■ AIM OF THE EXERCISE ■
Copy each line containing "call" from the listing below.

■ THE RECORDS ■
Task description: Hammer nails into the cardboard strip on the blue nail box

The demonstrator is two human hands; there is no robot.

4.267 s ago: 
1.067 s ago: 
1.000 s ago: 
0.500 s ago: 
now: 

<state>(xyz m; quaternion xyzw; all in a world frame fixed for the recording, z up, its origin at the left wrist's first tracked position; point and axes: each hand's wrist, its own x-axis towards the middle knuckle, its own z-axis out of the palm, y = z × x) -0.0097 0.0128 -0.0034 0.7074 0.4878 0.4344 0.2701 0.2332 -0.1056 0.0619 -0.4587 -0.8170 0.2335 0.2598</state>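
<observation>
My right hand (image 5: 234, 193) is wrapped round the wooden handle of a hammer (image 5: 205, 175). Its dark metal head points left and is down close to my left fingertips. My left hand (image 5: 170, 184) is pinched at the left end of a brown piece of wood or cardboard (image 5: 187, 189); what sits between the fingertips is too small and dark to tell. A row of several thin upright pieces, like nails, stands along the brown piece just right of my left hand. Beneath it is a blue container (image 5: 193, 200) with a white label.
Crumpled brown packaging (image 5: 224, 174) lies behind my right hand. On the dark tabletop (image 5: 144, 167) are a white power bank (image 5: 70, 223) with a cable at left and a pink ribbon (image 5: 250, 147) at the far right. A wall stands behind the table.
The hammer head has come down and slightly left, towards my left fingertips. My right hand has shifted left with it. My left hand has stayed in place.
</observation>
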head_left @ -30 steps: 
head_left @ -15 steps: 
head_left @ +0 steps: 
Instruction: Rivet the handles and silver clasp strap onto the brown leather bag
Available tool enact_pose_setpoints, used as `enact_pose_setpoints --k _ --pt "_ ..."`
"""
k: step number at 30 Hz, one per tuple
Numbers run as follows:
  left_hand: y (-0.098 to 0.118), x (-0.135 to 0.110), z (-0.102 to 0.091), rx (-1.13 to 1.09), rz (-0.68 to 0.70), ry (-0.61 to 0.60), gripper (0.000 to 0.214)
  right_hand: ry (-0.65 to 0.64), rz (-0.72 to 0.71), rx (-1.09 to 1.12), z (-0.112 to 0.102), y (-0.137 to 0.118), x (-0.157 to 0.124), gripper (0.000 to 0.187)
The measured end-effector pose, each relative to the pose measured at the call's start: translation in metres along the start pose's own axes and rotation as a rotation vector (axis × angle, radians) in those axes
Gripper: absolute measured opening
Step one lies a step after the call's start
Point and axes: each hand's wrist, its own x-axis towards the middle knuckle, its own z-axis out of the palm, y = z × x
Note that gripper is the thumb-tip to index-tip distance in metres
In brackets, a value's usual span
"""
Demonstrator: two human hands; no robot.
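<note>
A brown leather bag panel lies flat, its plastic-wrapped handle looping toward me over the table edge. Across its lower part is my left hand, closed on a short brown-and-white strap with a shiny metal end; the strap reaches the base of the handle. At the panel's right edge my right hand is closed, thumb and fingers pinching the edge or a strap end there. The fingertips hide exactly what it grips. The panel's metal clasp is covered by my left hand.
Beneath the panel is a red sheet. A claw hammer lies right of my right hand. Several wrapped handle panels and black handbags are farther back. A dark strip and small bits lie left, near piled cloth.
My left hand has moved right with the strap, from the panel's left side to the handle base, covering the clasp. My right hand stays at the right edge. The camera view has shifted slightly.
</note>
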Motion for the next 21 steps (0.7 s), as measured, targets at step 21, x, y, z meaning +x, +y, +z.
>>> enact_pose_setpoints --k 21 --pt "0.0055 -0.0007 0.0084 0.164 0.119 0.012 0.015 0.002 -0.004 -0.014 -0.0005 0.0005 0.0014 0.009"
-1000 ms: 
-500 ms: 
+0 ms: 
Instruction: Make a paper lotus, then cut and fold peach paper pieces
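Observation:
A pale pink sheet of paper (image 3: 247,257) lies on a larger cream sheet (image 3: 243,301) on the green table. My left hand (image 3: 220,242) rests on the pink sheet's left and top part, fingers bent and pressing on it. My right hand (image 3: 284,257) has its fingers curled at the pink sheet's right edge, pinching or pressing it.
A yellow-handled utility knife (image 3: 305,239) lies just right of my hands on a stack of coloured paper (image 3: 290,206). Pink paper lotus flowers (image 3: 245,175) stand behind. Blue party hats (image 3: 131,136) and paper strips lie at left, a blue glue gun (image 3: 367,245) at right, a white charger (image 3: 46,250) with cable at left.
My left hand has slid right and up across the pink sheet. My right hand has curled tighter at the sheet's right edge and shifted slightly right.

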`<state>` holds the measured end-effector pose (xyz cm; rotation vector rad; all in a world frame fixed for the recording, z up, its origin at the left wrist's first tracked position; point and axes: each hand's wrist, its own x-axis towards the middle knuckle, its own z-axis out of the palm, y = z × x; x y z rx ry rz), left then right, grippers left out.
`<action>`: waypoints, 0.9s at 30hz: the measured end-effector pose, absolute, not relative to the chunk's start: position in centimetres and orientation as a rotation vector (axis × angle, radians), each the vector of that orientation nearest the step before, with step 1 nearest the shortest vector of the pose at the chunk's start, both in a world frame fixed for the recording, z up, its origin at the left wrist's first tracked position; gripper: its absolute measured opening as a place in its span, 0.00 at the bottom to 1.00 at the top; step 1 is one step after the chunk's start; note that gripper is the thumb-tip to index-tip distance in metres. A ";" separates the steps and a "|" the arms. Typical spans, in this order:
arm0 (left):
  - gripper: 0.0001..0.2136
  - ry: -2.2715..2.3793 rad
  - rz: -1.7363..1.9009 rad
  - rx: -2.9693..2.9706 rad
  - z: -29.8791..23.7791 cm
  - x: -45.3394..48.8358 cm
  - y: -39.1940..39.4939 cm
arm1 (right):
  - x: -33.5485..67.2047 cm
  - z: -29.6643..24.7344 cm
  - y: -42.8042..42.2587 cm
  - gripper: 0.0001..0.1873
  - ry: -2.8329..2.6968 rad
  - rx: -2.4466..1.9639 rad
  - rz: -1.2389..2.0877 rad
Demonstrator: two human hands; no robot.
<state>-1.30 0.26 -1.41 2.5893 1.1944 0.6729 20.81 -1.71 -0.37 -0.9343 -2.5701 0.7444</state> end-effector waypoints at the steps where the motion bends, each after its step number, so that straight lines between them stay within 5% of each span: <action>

■ REPLY ■
The measured end-effector pose, each relative to the pose measured at the call's start: translation in metres along the start pose's own axes and rotation as a rotation vector (axis × angle, radians) in those axes
Step one lies a step after the call's start

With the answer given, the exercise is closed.